About this exercise ::
Go through the entries below, tally each line with the string "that", and give the final number by itself.

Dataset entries
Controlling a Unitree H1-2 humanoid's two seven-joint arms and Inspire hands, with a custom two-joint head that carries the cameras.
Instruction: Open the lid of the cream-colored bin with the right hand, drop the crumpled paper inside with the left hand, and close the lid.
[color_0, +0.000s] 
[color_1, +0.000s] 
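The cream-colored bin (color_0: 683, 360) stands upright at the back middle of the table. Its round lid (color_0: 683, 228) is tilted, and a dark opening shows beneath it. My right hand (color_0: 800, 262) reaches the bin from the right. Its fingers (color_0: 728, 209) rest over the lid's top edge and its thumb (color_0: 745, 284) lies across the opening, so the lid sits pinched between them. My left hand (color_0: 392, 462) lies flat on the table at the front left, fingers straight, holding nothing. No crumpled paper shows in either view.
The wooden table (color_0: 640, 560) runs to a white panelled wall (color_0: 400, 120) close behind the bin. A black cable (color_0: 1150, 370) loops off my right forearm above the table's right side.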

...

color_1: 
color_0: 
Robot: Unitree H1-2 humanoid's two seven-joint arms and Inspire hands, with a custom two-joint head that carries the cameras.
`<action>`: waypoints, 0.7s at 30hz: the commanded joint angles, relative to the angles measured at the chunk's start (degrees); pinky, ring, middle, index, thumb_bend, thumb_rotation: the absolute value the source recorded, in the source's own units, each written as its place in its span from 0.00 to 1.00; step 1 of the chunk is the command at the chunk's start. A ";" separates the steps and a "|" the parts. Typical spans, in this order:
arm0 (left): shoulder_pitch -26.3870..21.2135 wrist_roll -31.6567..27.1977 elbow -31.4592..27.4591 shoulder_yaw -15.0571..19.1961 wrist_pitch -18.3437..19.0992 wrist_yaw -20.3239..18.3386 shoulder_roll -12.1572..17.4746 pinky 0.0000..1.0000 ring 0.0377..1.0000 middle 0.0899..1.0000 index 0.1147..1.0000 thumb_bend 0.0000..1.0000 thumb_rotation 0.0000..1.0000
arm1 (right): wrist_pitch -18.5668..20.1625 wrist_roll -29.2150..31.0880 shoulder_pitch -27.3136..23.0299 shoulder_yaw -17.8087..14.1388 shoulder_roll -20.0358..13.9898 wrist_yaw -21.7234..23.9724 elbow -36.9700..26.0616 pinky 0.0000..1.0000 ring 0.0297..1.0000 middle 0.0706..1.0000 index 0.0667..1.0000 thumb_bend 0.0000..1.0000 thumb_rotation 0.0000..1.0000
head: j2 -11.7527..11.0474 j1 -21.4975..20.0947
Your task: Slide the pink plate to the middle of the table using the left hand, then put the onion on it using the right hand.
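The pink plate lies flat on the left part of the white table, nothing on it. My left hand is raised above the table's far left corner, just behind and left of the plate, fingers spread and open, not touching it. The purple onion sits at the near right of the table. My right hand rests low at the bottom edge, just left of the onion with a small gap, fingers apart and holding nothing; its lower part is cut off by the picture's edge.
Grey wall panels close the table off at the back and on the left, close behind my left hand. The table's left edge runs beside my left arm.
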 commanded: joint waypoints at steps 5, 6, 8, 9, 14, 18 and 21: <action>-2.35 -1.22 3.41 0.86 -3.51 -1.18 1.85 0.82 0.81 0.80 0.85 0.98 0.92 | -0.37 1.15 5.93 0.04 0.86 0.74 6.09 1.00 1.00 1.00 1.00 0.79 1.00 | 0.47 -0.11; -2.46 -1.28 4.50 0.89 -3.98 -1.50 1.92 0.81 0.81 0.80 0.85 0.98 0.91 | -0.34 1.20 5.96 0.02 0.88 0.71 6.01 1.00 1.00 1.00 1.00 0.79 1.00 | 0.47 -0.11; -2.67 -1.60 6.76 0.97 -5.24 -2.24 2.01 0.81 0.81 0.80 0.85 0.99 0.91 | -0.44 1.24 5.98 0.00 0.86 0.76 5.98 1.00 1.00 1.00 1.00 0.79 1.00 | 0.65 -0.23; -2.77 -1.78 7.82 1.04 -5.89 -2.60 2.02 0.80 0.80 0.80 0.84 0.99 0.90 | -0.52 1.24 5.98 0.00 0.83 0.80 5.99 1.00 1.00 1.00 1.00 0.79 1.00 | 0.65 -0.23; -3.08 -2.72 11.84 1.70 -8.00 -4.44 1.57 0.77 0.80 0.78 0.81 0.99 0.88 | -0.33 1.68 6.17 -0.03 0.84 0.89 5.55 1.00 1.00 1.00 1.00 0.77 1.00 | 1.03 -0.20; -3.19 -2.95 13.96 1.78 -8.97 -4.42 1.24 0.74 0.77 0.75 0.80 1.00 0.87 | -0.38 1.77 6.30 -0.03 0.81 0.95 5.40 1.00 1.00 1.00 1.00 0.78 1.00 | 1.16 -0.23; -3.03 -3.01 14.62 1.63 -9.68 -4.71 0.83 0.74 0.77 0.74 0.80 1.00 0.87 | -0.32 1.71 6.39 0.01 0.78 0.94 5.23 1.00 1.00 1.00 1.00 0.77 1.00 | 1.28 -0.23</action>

Task solution ::
2